2.5. Atomic Force Microscopy
Atomic force microscopy (AFM) is an imperative and the most extensively used scanning probe microscopy (SPM) technique that has been well developed for imaging various material surfaces with nanoscale spatial resolution. This technique works based on the interaction forces between the atoms at sample surface and the probe tip, usually made of Si, SiO2, or Si3N4, which is attached to a cantilever [46]. When closing to a material surface, the tip and the cantilever can be deflected by forces such as mechanical contact forces, van der Waals forces, and electrostatic forces. Meanwhile, a displacement sensor measures the deflection of the cantilever with a sensitivity better than 0.1 nanometer by detecting the angle variation of a laser beam reflected from the backside of the cantilever, thus enabling to determine the specimen surface topography with resolutions in the order of a few nanometers [93]. Moreover, some derivative techniques, including kelvin probe force microscopy (KPFM), conductive-AFM (c-AFM), have been exploited.
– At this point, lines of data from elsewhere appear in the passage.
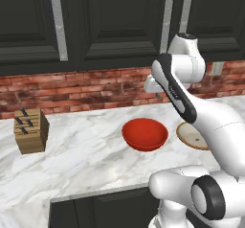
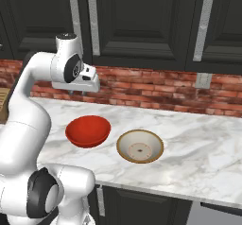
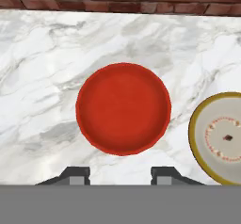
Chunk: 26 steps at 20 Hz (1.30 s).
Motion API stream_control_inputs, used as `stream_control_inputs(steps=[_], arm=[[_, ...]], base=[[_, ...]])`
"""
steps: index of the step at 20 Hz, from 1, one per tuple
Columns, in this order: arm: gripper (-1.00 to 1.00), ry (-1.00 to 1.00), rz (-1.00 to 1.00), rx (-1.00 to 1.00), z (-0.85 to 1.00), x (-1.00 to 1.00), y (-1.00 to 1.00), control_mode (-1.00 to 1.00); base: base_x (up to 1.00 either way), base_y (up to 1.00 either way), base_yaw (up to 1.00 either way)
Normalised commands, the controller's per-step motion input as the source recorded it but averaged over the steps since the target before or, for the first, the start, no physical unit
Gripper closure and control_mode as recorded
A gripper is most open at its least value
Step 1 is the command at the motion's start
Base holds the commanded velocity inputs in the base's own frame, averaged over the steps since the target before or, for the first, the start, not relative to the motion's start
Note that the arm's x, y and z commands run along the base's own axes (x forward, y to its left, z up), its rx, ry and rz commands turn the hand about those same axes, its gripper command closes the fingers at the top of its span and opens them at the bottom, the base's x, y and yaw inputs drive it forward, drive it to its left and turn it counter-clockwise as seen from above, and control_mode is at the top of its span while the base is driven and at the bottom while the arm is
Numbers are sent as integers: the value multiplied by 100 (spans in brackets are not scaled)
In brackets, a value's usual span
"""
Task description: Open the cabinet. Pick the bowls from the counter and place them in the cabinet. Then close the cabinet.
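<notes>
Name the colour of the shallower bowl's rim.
Tan-yellow rim on the shallower bowl, clearest in the right base view.

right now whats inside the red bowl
Nothing: the red bowl looks empty in the hand view, just its glossy red inside. It sits on the counter; the marble directly beneath it is covered.

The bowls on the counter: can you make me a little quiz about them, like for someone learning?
1. True or false: the red bowl and the tan-rimmed bowl sit on the counter.
2. Are the cabinet doors open or shut?
3. In the hand view, the gripper hangs above: A the red bowl, B the knife block, C the brick wall.

Key: 1 true. 2 shut. 3 A.
</notes>
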Motion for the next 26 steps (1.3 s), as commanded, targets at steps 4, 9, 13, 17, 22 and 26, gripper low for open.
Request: stream_control_inputs(steps=[4,9,13,17,22,26], arm=[[-100,-12,0,0,3,-26,0,-100],[-100,-26,0,0,27,-46,-9,-100],[-100,-31,-1,0,64,-29,-13,-100],[-100,-36,-3,0,63,-22,-14,-100],[-100,-33,-3,0,35,-15,-8,-100],[-100,-20,-4,0,31,-3,-10,-100]], base=[[0,0,0],[0,0,0],[0,0,0],[0,0,0],[0,0,0],[0,0,0]])
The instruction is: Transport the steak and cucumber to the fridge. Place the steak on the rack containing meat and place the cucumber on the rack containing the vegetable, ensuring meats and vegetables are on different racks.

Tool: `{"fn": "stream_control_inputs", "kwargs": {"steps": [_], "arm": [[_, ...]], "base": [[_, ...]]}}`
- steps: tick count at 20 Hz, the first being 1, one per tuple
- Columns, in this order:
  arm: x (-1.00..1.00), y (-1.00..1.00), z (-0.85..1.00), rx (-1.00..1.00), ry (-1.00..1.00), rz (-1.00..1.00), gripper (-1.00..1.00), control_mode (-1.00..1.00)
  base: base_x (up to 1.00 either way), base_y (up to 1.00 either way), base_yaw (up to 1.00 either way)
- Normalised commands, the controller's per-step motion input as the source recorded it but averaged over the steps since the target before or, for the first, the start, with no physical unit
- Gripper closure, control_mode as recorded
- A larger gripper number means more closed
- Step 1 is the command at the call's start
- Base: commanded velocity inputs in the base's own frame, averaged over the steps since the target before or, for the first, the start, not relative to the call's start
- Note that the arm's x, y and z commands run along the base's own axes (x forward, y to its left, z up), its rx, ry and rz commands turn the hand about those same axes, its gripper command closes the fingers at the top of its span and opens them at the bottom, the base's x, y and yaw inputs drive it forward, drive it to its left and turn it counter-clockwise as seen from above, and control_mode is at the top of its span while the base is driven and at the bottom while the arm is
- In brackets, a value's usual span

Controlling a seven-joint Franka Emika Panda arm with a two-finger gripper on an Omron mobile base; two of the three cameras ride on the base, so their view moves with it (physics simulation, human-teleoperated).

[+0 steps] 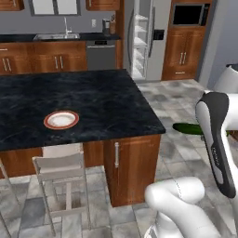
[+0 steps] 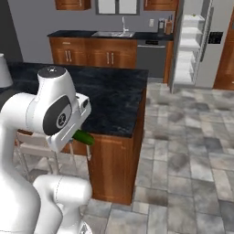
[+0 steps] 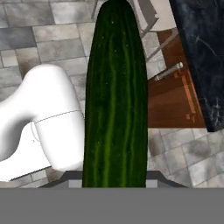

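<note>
The dark green cucumber (image 3: 114, 100) runs lengthwise up the middle of the hand view, held over the tiled floor beside the island. My gripper (image 2: 77, 135) is shut on it, the fingers hidden behind the arm and the cucumber. One end of the cucumber (image 1: 187, 128) pokes out left of my forearm, and the cucumber (image 2: 85, 137) also juts out under the wrist. The fridge (image 1: 141, 42) stands open at the far wall, its white shelves showing. From the right base view the fridge (image 2: 195, 43) is at the upper right. The steak is out of view.
A black-topped island (image 1: 102, 100) fills the left, with a red-rimmed plate (image 1: 61, 119) on it and a chair (image 1: 60, 168) at its near side. Tiled floor (image 2: 192, 132) lies open between the island and the fridge. A sink counter (image 1: 56, 37) lines the back wall.
</note>
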Motion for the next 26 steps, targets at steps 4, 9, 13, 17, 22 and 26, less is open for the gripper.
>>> {"fn": "stream_control_inputs", "kwargs": {"steps": [4, 9, 13, 17, 22, 26], "arm": [[0.0, 0.0, 0.0, 0.0, 0.0, 0.0, 1.0, 1.0], [0.0, 0.0, 0.0, 0.0, 0.0, 0.0, 1.0, 1.0], [0.0, 0.0, 0.0, 0.0, 0.0, 0.0, 1.0, 1.0], [0.0, 0.0, 0.0, 0.0, 0.0, 0.0, 1.0, 1.0], [0.0, 0.0, 0.0, 0.0, 0.0, 0.0, 1.0, 1.0], [0.0, 0.0, 0.0, 0.0, 0.0, 0.0, 1.0, 1.0]], "base": [[0.17, -1.0, 0.0], [0.94, -1.0, 0.05], [1.0, -1.0, 0.08], [1.0, -1.0, 0.08], [1.0, -0.98, 0.11], [1.0, -0.76, 0.07]]}}
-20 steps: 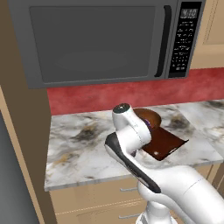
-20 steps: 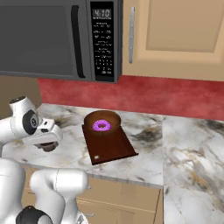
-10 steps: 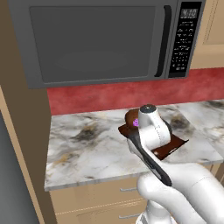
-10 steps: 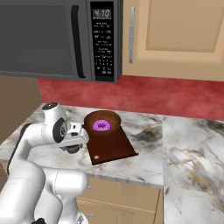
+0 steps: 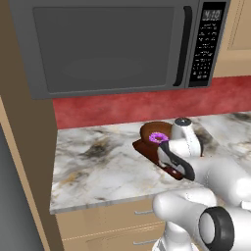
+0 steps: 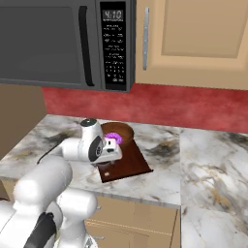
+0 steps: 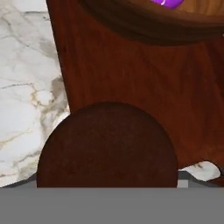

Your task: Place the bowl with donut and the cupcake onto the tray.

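The dark reddish-brown tray (image 6: 130,162) lies on the marble counter, its slot handle toward the front edge. At its far end stands the brown bowl (image 6: 123,131) with the purple-pink donut (image 6: 114,138) inside it. My gripper (image 6: 113,155) hangs low over the tray's left edge, just in front of the bowl. In the hand view the dark chocolate cupcake (image 7: 107,146) sits close up between my fingers and hides them. Beyond it are the tray (image 7: 131,78), the bowl (image 7: 148,26) and a sliver of donut (image 7: 168,2). The bowl (image 5: 152,130) and donut (image 5: 158,138) also show beside my hand.
A microwave (image 6: 63,43) hangs above the counter, with wooden cabinets (image 6: 193,38) to its right and a red backsplash (image 6: 193,109) behind. Marble counter (image 5: 93,157) stretches left of the tray and on to the right (image 6: 213,164). A tall wooden panel (image 5: 24,147) bounds the left end.
My arm has swung right from over the bare counter to the tray's left edge beside the bowl. Bowl, donut and tray have stayed put.
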Controlling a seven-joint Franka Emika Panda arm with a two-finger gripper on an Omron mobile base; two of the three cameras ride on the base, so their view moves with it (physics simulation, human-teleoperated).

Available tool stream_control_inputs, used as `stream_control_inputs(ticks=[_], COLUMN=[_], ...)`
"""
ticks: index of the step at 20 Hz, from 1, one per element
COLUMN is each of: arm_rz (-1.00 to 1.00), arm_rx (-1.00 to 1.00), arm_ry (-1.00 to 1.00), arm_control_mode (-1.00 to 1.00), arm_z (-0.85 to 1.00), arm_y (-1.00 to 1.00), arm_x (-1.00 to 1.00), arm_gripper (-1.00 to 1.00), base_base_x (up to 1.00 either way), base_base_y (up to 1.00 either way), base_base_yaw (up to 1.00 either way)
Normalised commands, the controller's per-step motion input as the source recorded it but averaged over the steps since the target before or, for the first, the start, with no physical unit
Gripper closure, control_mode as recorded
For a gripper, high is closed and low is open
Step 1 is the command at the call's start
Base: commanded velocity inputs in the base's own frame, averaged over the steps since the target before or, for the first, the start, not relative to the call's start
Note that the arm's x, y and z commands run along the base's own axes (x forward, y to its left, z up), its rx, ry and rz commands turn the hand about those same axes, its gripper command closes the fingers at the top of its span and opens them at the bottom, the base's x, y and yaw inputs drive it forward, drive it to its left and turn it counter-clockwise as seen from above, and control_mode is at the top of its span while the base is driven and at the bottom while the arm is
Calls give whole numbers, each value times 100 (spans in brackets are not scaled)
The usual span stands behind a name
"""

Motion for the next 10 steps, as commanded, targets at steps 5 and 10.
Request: stream_control_inputs(ticks=[5,10], arm_rz=[6,3], arm_rx=[0,0], arm_ry=[11,10], arm_control_mode=[-100,-100], arm_z=[-11,-14], arm_y=[-40,-41], arm_x=[46,34], arm_gripper=[100,100], base_base_x=[0,0], base_base_y=[0,0], base_base_yaw=[0,0])
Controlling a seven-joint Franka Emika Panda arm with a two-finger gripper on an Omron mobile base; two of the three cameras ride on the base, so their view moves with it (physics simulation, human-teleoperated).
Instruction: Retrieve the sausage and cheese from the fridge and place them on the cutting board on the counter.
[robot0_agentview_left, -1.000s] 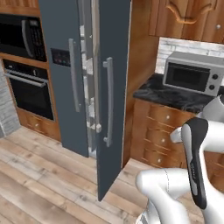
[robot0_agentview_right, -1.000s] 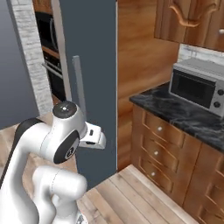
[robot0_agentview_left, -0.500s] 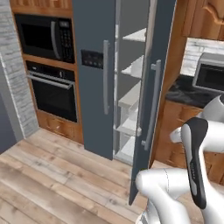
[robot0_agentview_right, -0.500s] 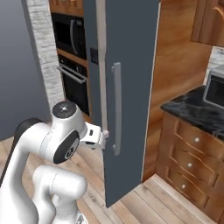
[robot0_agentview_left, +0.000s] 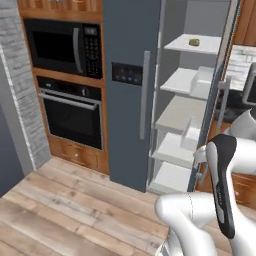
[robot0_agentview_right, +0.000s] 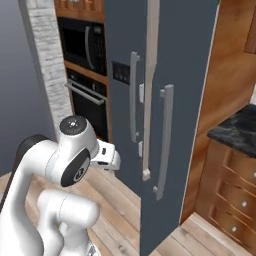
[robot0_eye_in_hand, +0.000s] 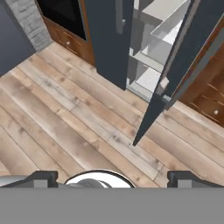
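Cheese, small yellowish-olive lump, sits on the top white shelf of the tall dark blue-grey fridge; right door hangs open so the shelves are exposed. Sausage not made out on any shelf from here. Hand is released, fingers spread wide, holding nothing, aimed down at the wooden plank floor well short of the shelves. Black marble table sits right of the fridge. Looks like the approach phase.

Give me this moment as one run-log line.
fridge: right door open | cheese: on top shelf | gripper: open, empty, facing floor | stage: approaching fridge
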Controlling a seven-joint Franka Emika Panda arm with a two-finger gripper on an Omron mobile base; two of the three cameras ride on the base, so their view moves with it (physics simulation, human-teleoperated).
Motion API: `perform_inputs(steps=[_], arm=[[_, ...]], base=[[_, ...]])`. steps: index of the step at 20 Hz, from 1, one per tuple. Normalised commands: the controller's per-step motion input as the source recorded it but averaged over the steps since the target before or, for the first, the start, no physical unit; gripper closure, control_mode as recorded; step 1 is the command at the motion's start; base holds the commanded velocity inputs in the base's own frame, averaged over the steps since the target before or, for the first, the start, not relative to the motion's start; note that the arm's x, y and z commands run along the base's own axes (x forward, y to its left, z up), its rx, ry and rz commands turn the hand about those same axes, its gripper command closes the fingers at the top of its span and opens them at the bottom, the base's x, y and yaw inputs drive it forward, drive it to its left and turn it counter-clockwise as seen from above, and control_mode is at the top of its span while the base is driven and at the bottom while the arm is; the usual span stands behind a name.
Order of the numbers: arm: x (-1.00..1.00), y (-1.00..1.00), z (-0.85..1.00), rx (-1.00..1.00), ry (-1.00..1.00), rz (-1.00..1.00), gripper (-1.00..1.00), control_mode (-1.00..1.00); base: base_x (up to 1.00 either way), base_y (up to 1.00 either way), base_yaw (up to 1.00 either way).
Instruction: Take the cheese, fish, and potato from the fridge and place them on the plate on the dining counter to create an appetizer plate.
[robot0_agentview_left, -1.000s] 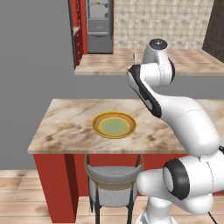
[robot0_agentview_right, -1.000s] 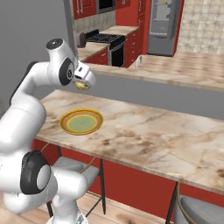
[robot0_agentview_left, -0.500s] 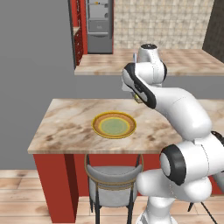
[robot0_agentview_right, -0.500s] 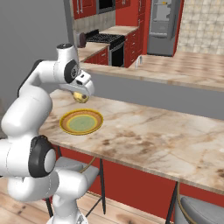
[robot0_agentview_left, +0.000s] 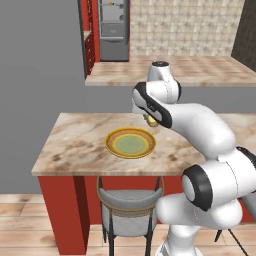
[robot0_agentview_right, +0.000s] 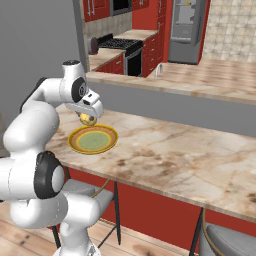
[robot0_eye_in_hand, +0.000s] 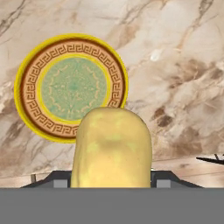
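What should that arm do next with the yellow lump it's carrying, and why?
Probably ease the tool a little further over the plate and lower it: the potato it grips hangs above the plate's far rim, not its centre, and the plate has nothing on it.

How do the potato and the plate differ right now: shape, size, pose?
Shape: the potato is a rounded pale yellow lump; the plate is a flat round disc with a patterned rim and green centre.
Size: the plate is much wider than the potato.
Pose: the potato is held in the gripper above the dining counter; the plate lies flat on it, with nothing on it.
Shared: both show yellow tones.
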Motion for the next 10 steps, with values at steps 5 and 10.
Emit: perform_inputs(steps=[5, 10], arm=[[0.14, 0.26, -0.1, 0.0, 0.0, 0.0, 1.0, -1.0], [0.35, 0.0, -0.11, 0.0, 0.01, 0.0, 1.0, -1.0]], base=[[0.0, 0.0, 0.0], [0.0, 0.0, 0.0]])
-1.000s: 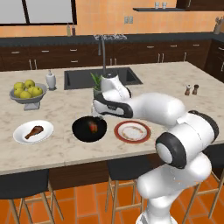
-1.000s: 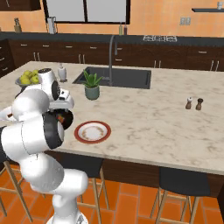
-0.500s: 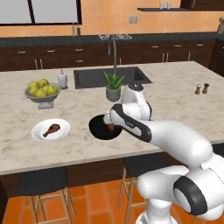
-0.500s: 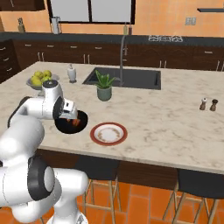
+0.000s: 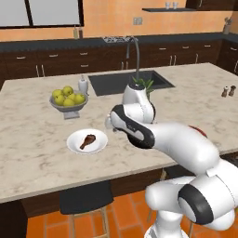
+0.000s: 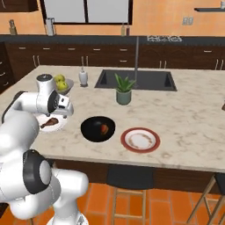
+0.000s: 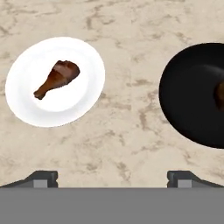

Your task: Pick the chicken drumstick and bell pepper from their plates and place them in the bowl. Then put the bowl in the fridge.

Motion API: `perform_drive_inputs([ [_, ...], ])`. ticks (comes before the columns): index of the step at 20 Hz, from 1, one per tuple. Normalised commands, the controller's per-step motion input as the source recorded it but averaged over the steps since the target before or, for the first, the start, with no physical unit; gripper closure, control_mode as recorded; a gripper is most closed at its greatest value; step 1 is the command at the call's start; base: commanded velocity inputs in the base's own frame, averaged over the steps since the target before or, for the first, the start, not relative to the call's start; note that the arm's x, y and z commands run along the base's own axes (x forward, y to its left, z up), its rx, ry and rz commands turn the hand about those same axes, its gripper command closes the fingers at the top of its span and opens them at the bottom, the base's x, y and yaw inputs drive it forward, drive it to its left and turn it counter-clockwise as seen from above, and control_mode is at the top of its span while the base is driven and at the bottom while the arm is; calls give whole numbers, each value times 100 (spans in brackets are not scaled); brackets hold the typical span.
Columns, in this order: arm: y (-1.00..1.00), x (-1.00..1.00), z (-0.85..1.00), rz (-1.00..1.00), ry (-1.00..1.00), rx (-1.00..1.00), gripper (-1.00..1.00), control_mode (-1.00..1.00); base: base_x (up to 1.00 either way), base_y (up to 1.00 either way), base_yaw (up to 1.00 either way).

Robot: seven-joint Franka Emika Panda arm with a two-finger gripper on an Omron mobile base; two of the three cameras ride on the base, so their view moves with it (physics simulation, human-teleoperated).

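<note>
We see the gripper (image 7: pixel 112 177) hanging over bare marble counter (image 7: pixel 131 127), jaws spread wide, nothing between the tips. Chicken drumstick (image 7: pixel 57 78), brown and glossy, lies on the plain white plate (image 7: pixel 30 109), thick end toward the bowl. The glossy black bowl (image 6: pixel 97 128) sits just beside that plate, bell pepper (image 6: pixel 104 128) inside it. Red-rimmed plate (image 6: pixel 140 139) next to the bowl has no food on it. Grey footed fruit bowl (image 5: pixel 68 104) holds yellow-green fruit.
</note>
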Motion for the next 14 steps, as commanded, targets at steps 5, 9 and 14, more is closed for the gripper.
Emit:
perform_drive_inputs([
  [5,4,38,0,-3,4,0,-100,-100,60,0,-9],
  [9,93,63,-21,-12,14,0,-100,-100,0,0,0],
  [14,93,74,-66,-15,17,0,-100,-100,0,0,0],
])
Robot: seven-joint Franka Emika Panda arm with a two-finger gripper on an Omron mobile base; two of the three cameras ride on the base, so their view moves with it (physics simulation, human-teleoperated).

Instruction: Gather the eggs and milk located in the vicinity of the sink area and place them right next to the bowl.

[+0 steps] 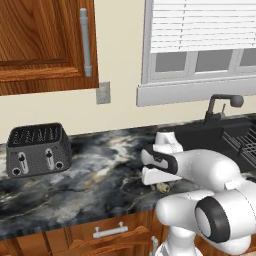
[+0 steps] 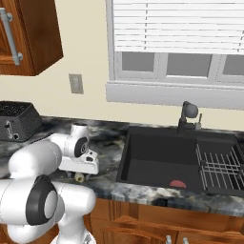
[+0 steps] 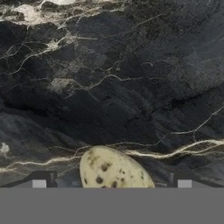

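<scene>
The tool (image 3: 111, 183) hangs low over the dark marbled surface (image 3: 131, 78), its tips (image 3: 39, 181) spread wide apart with nothing clamped. A pale speckled egg (image 3: 113, 170) lies on the surface between the tips, touching neither. In the right base view the egg (image 2: 79, 177) sits near the surface's front edge, left of the sink (image 2: 157, 157). A flat red piece (image 2: 177, 184) lies inside the sink.
</scene>
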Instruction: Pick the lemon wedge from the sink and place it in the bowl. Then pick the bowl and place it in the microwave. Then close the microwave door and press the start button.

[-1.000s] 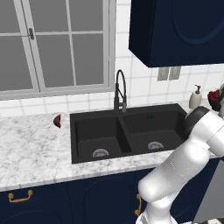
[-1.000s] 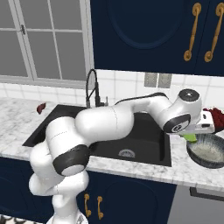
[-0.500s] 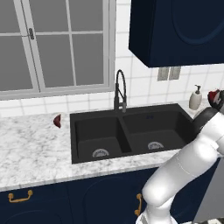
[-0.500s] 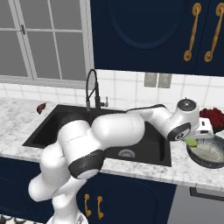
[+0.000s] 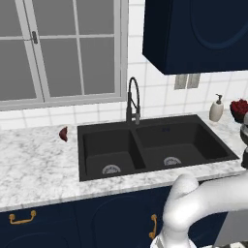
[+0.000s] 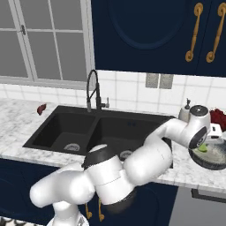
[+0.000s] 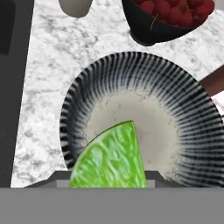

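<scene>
- Mostly hidden: gripper (image 6: 204, 146) tucked behind the arm's wrist in the right base view, above the bowl (image 6: 216, 155); finger tips cut off at the bottom of the hand view, so how wide the jaws stand cannot be told.
- Lemon wedge (image 7: 111, 159) large and green at the lower edge of the hand view, bottom cropped; in the right base view seen as a small green spot (image 6: 202, 148) at the gripper's end, over the bowl's pale inside. Held or loose: cannot tell.
- Bowl's right side cut by the frame edge in the right base view; ribbed rim (image 7: 70, 113) whole on the left in the hand view.
- Dark bowl of red fruit (image 7: 166, 17) just beyond the bowl, rims near, top cropped.
- Soap bottle (image 5: 216, 108) on the counter (image 5: 38, 164) to the far right of the sink (image 5: 150, 145).
- Sink basins open; dark red wedge (image 5: 63, 133) on the counter to the left, well apart.
- Bare marble left of the bowl up to the sink's edge.
</scene>
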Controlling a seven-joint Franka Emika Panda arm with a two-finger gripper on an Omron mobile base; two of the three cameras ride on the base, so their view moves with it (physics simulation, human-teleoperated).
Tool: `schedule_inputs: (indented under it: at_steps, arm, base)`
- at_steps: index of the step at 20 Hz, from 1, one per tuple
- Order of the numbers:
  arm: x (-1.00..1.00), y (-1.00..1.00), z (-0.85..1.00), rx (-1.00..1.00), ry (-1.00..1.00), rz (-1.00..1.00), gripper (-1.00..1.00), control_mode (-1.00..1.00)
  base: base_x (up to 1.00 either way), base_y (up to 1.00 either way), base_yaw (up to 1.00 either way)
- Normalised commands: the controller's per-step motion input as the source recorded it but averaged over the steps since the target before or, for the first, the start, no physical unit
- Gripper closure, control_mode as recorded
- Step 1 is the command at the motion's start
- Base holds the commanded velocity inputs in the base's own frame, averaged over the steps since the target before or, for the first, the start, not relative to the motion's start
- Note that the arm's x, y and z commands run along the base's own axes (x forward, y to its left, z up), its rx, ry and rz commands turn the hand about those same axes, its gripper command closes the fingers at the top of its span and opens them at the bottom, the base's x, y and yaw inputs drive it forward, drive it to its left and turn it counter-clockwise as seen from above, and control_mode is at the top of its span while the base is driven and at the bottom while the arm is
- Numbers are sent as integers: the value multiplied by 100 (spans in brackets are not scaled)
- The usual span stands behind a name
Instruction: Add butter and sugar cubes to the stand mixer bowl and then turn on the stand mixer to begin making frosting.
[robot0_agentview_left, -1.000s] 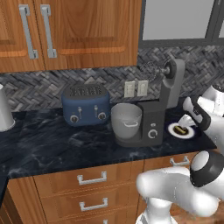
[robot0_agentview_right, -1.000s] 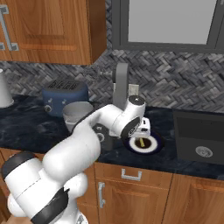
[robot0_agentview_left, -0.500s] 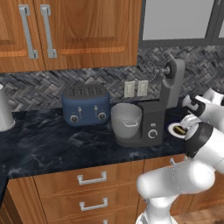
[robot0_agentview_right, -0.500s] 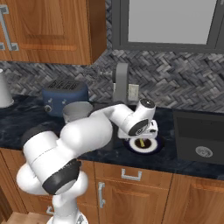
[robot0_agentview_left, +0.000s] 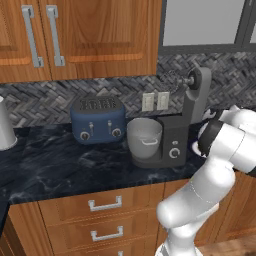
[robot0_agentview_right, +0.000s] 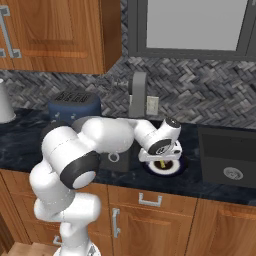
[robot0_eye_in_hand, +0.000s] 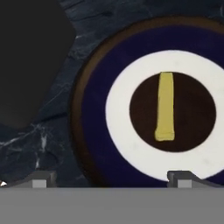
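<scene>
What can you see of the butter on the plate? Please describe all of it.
The butter is a small, narrow yellow stick with a smooth, matte surface, whole and uncut. It lies flat in the dark brown centre of the round plate, which has a white ring, a navy band and a brown rim. In the hand view it points straight away from the camera. Only the plate touches it. The open gripper hovers above, and its fingers are not touching it.

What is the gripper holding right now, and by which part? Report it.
Nothing. The gripper is open above the plate, with the butter lying untouched at the plate's centre.
</scene>
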Motion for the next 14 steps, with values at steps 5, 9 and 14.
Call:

KPFM measures the contact potential difference (CPD) between the material surface and the tip, allowing to map the work function or surface potential [97,98]. While c-AFM method is an electrical model in the SPM family, which is used to study the conductivity and imaging electrical properties of the samples, such as charge transport and charge distribution at the nanoscale. AFM based techniques have been used to unveil variations of the topography, phase contrast, surface potential or photocurrent of the MHPs under illumination or electric field.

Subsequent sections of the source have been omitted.